WHAT YOU WILL DO:
Retype the line with "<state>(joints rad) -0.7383" in it, then each line after it to the end of the data, word for word.

*** Opening of INFORMATION PROVIDED ***

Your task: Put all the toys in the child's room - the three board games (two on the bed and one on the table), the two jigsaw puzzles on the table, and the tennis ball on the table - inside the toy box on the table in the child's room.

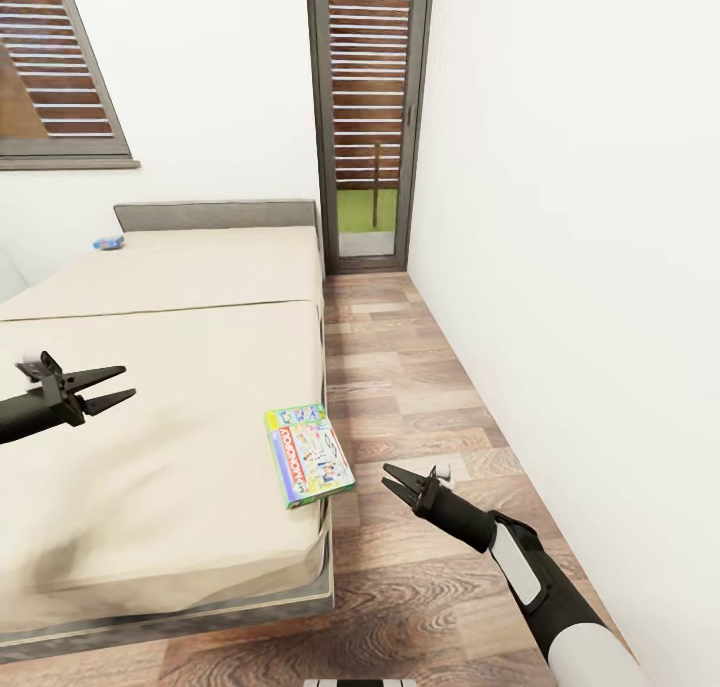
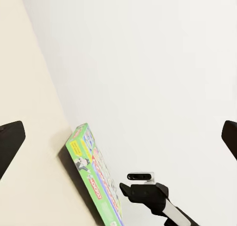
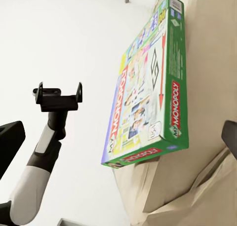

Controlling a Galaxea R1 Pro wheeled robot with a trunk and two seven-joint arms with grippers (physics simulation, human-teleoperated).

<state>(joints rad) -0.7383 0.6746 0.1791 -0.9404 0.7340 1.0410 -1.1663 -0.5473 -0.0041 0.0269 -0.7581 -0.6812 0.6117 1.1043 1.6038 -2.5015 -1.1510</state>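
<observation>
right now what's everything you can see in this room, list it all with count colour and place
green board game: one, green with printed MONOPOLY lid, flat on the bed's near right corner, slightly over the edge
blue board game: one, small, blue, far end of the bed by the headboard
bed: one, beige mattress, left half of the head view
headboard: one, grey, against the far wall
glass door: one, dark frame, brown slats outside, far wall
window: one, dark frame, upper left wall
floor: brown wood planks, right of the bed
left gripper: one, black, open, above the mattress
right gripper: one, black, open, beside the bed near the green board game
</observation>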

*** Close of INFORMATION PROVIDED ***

RESPONSE AREA:
<state>(joints rad) -0.7383 0.6746 0.1791 -0.9404 0.7340 1.0410 -1.1663 -0.5473 -0.0041 0.0269 -0.7581 -0.6812 0.6117 1.1043 1.6038 -2.5015 -1.1510</state>
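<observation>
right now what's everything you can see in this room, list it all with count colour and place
green board game: one, green with printed MONOPOLY lid, flat on the bed's near right corner, slightly over the edge
blue board game: one, small, blue, far end of the bed by the headboard
bed: one, beige mattress, left half of the head view
headboard: one, grey, against the far wall
glass door: one, dark frame, brown slats outside, far wall
window: one, dark frame, upper left wall
floor: brown wood planks, right of the bed
left gripper: one, black, open, above the mattress
right gripper: one, black, open, beside the bed near the green board game
</observation>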

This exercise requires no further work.